**What this task involves**
The answer must give back every line of the data exactly, with no pictures.

═══

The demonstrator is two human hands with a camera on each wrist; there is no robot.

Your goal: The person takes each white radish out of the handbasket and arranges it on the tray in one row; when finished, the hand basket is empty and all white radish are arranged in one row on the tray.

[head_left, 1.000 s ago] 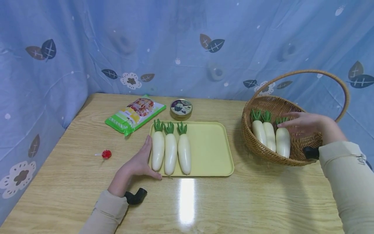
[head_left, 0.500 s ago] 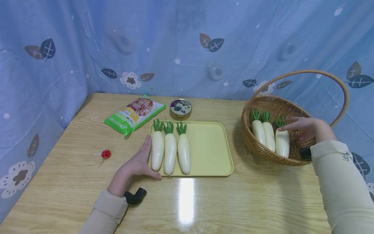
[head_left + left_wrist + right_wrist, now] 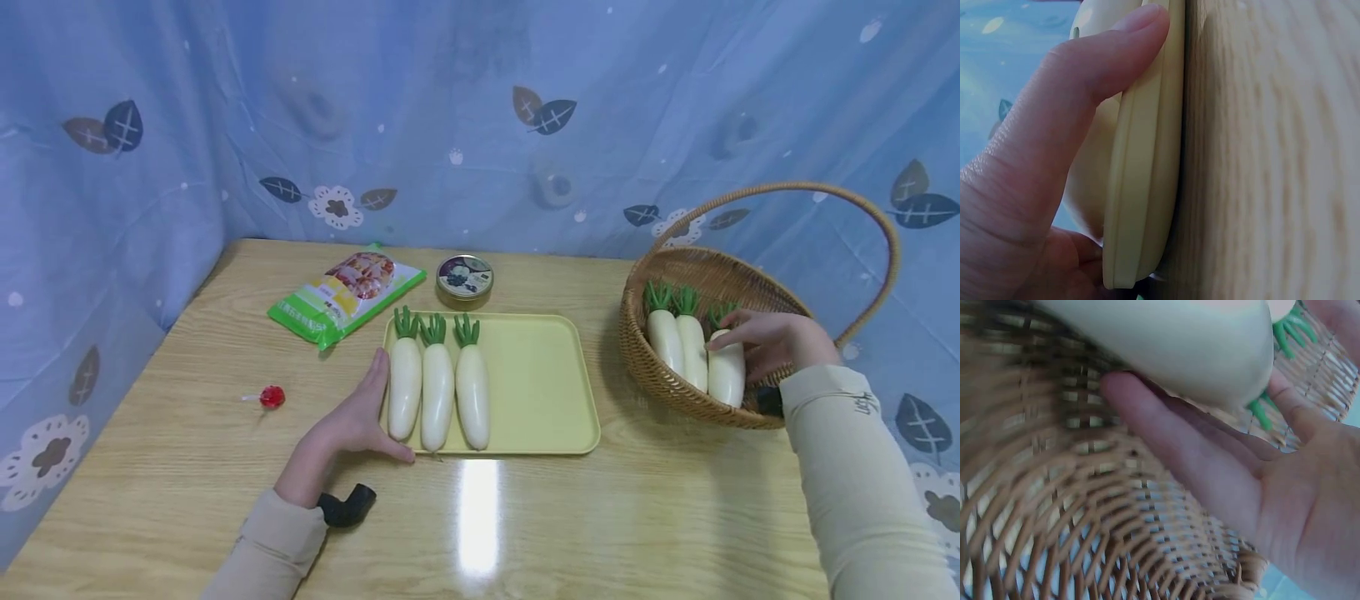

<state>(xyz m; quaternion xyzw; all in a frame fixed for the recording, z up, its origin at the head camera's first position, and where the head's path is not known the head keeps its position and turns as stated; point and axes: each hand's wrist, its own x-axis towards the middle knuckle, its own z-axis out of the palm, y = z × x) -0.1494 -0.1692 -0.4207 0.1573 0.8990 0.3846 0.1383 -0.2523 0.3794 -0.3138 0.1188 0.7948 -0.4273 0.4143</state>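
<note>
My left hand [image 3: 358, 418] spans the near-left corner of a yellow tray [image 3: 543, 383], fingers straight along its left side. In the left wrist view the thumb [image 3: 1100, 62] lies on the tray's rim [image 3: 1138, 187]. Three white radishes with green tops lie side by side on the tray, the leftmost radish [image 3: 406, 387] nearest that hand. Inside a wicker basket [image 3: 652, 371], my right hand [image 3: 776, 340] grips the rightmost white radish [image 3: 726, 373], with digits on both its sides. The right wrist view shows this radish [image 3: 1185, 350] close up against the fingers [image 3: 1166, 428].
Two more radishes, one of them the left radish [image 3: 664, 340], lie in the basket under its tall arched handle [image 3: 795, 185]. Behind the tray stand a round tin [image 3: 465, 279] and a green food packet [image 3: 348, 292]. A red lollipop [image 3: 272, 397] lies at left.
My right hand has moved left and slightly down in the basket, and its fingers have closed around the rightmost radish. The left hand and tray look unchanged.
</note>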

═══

**Written response**
The demonstrator is two human hands with a camera on each wrist; there is no robot.

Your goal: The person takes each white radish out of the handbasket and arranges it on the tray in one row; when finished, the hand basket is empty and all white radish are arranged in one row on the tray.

[head_left, 1.000 s ago] 
[head_left, 0.500 s ago] 
[head_left + left_wrist + right_wrist, now] 

<state>(xyz m; quaternion xyzw; all in a frame fixed for the recording, z up, its origin at the head camera's first position, and where the head's path is not known the head keeps its position and turns as stated; point and axes: each hand's wrist, its own x-axis towards the middle knuckle, its own z-axis out of the palm, y = z × x) -0.1494 -0.1692 -0.4207 0.1573 0.8990 0.3846 0.1383 -0.2523 0.3794 -0.3138 0.1188 0.7948 -0.4273 0.4143</state>
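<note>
My left hand [image 3: 358, 418] spans the near-left corner of a yellow tray [image 3: 543, 383], fingers straight along its left side. In the left wrist view the thumb [image 3: 1100, 62] lies on the tray's rim [image 3: 1138, 187]. Three white radishes with green tops lie side by side on the tray, the leftmost radish [image 3: 406, 387] nearest that hand. Inside a wicker basket [image 3: 652, 371], my right hand [image 3: 776, 340] grips the rightmost white radish [image 3: 726, 373], with digits on both its sides. The right wrist view shows this radish [image 3: 1185, 350] close up against the fingers [image 3: 1166, 428].
Two more radishes, one of them the left radish [image 3: 664, 340], lie in the basket under its tall arched handle [image 3: 795, 185]. Behind the tray stand a round tin [image 3: 465, 279] and a green food packet [image 3: 348, 292]. A red lollipop [image 3: 272, 397] lies at left.
My right hand has moved left and slightly down in the basket, and its fingers have closed around the rightmost radish. The left hand and tray look unchanged.
</note>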

There is nothing more to this exercise.